■ PROMPT
Print the data below exactly, but only the lines from the one containing "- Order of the" down to the one containing "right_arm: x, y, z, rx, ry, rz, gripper", inclusive.

■ PROVIDED DATA
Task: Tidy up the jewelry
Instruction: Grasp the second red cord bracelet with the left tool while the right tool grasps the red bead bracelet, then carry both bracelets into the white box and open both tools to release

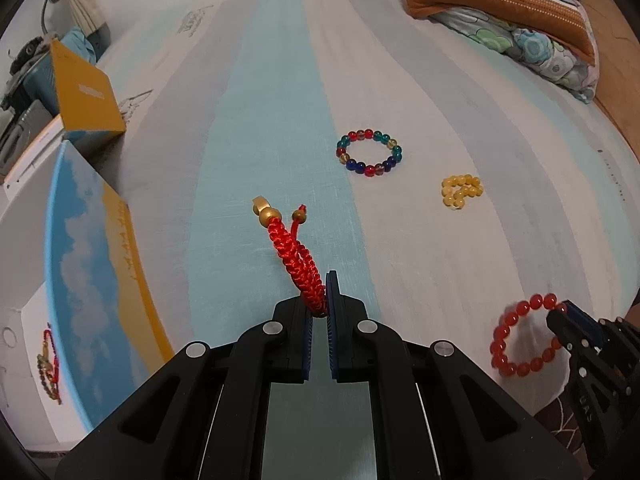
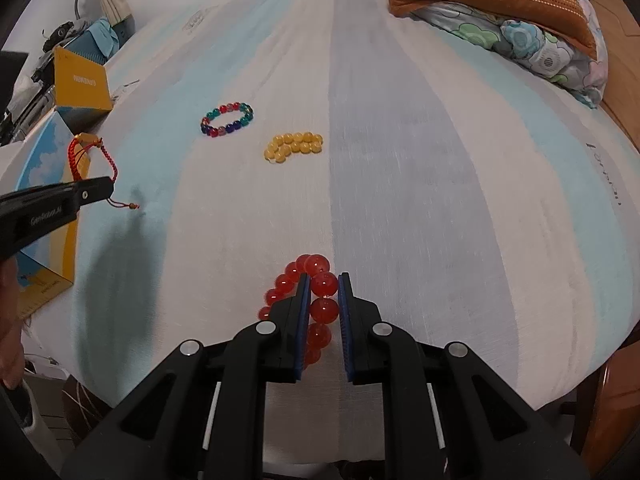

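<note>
My left gripper (image 1: 321, 280) is shut on a red braided cord bracelet (image 1: 294, 258) with gold beads, lifted above the striped bed sheet (image 1: 440, 100). That bracelet (image 2: 94, 160) and the left gripper (image 2: 109, 188) show at the left of the right wrist view. My right gripper (image 2: 323, 278) is shut on a red bead bracelet (image 2: 316, 296), also seen at the lower right (image 1: 524, 340) with the right gripper (image 1: 562, 312) on it. A multicoloured bead bracelet (image 1: 369, 153) (image 2: 228, 119) and a yellow bead bracelet (image 1: 460, 192) (image 2: 294, 146) lie on the sheet.
An open box with a blue-sky and yellow lid (image 1: 92, 272) stands at the left, with jewelry (image 1: 50, 364) inside its white base. A smaller yellow box (image 1: 86, 96) sits behind it. Pillows and a floral quilt (image 1: 520, 28) lie at the far right.
</note>
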`<action>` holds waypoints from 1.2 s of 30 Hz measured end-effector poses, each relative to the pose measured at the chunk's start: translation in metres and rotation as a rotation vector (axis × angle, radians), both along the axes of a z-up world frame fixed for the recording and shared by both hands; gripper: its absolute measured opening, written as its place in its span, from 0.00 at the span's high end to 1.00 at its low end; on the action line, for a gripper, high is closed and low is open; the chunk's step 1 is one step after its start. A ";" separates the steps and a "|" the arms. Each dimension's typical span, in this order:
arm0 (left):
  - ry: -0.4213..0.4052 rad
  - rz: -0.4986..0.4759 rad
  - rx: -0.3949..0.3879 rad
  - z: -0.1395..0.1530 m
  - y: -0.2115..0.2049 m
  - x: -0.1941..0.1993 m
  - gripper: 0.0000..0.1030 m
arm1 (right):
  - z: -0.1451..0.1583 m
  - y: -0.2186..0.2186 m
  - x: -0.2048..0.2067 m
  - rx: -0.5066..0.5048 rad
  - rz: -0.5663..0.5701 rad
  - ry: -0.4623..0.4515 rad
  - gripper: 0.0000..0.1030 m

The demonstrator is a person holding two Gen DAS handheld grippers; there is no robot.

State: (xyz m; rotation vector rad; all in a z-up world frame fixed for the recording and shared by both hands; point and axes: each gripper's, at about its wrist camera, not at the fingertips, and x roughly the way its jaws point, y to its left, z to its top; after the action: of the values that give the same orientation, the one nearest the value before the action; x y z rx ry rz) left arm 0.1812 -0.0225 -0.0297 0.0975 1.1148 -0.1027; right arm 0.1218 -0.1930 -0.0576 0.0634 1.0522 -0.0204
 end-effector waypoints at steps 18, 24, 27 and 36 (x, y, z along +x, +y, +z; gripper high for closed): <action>-0.066 0.051 0.005 0.057 0.042 -0.025 0.94 | 0.048 0.042 0.022 -0.002 0.025 -0.006 0.87; -0.096 0.075 0.006 0.080 0.062 -0.032 0.94 | 0.075 0.061 0.028 -0.014 0.044 -0.040 0.87; -0.113 0.089 0.006 0.092 0.072 -0.037 0.94 | 0.092 0.074 0.030 -0.019 0.059 -0.063 0.87; -0.151 0.169 0.016 0.121 0.119 -0.055 0.94 | 0.130 0.130 0.036 -0.023 0.137 -0.113 0.87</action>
State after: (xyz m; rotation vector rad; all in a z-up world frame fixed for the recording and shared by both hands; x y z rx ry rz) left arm 0.1261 0.0962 0.0909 0.0244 0.9689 0.0633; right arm 0.1576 -0.0632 0.0728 -0.0279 0.9417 0.0941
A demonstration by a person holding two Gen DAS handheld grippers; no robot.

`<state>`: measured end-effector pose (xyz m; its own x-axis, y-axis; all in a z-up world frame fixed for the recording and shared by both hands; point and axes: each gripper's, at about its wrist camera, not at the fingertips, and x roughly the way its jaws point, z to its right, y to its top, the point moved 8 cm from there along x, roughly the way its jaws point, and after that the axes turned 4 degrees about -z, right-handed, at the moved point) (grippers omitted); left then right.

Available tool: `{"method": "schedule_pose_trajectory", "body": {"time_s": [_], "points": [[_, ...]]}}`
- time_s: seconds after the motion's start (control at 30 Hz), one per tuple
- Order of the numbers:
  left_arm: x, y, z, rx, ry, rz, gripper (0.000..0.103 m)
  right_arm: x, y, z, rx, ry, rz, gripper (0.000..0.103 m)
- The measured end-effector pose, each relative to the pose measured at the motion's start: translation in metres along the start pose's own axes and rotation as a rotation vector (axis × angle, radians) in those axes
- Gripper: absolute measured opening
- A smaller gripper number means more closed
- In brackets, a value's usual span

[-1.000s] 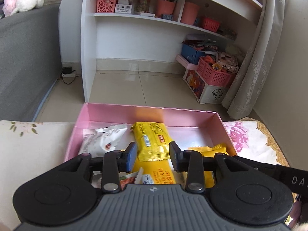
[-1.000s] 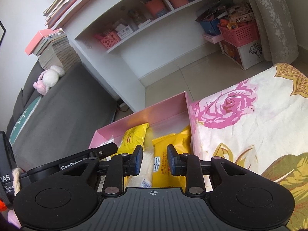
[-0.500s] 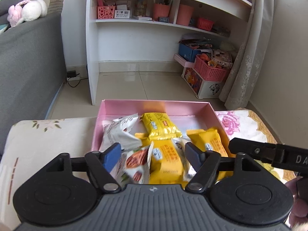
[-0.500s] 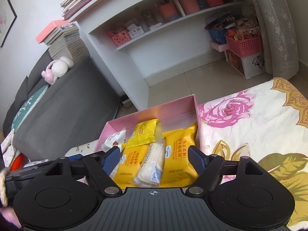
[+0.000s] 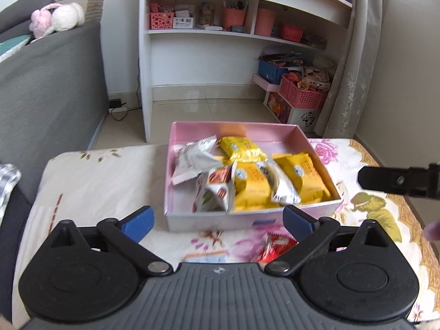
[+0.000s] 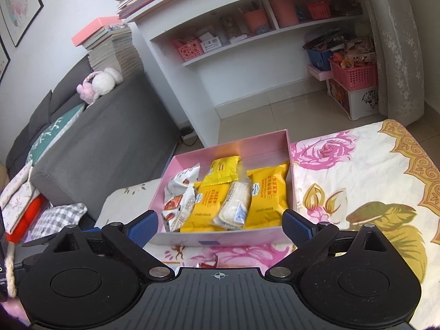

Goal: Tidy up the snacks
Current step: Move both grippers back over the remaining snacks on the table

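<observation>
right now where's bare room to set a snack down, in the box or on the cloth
Free: the pink box floor along its far wall, and the floral cloth left of the box. Crowded: the box's near half, where yellow packs and white packs overlap.

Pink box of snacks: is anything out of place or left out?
Inside the pink box the packets lie jumbled and overlapping. A red packet still sits outside on the floral cloth, just before the box's near wall, beside a blue-edged wrapper.

Glossy foil snack packs (image 5: 251, 181), cardboard box (image 5: 220, 220)
</observation>
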<state>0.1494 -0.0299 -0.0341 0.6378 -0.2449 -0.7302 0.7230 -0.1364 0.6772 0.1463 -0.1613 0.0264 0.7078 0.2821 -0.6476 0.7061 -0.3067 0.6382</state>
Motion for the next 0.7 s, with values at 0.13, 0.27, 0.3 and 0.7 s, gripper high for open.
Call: {"method": "schedule_pose_trajectory", "body": {"time_s": [0.13, 0.27, 0.3, 0.7], "points": [[-0.005, -0.020, -0.004, -0.008, 0.024, -0.024, 0.102, -0.007, -0.014, 0.000, 0.005, 0.011, -0.008, 0.099], [-0.008, -0.039, -0.009, -0.023, 0.021, -0.004, 0.102, -0.009, -0.034, 0.004, -0.036, 0.004, -0.003, 0.099], [-0.009, -0.043, -0.011, -0.025, 0.022, 0.014, 0.102, -0.009, -0.039, 0.005, -0.045, -0.003, 0.003, 0.100], [-0.007, -0.085, -0.019, 0.060, -0.065, -0.024, 0.102, -0.013, -0.075, 0.007, -0.242, -0.049, 0.031, 0.100]]}}
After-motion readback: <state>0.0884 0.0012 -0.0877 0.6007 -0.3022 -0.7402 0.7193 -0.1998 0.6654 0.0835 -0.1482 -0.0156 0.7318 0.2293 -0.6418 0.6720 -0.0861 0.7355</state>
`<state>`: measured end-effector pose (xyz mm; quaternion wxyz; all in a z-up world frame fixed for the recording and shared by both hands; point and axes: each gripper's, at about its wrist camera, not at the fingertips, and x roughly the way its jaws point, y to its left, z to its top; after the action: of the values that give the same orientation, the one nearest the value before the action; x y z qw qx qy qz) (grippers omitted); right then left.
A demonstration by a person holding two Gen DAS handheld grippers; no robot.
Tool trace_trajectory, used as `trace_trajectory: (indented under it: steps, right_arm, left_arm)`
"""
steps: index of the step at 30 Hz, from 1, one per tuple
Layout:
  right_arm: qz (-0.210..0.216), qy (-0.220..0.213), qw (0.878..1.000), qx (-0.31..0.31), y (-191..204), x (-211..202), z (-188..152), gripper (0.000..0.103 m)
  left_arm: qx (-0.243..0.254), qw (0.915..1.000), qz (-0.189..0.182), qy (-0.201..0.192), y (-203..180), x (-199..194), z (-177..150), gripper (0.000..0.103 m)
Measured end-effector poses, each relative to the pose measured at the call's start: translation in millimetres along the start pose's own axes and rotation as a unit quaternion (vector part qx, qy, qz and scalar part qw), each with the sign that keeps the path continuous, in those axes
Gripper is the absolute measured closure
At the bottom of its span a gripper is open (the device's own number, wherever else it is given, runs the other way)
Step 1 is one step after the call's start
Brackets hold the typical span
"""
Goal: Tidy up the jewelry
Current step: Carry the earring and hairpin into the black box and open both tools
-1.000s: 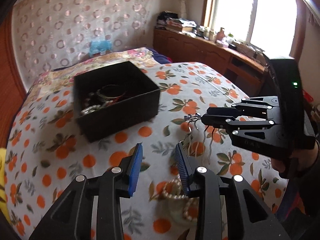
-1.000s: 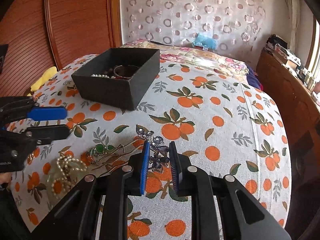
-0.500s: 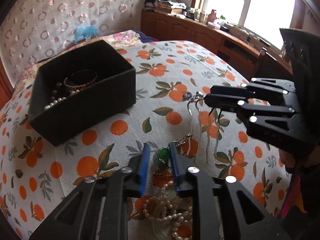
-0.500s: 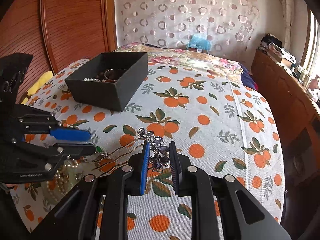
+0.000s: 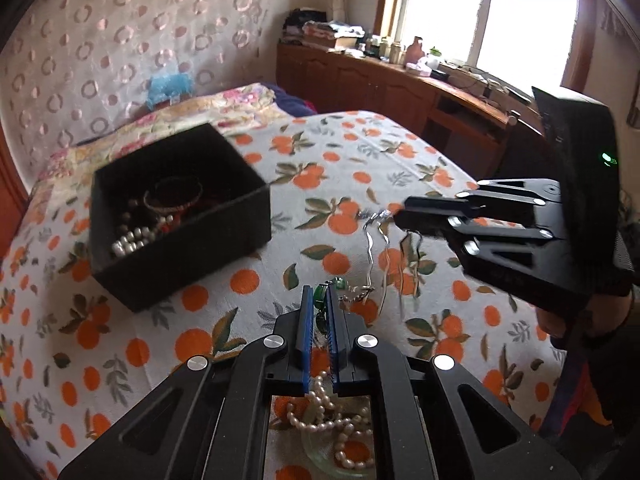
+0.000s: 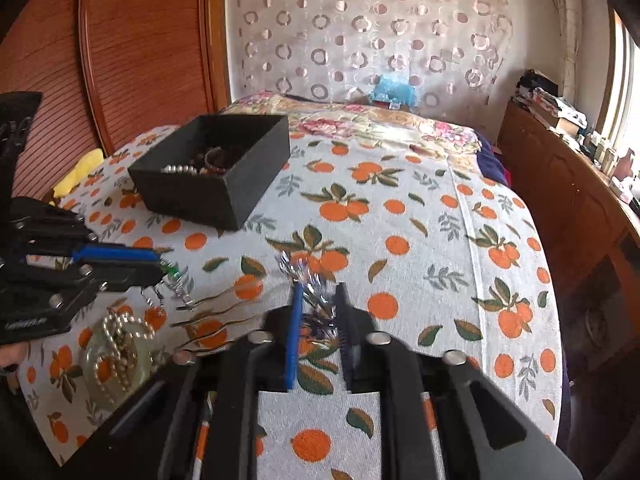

■ ANSWER FOR THE TASK
- Order of the numbers:
  left_arm: x, y, z, rx, ry, rz, gripper (0.000..0.103 m)
  right_arm: x, y, z, rx, ry, rz, gripper (0.000..0.103 m)

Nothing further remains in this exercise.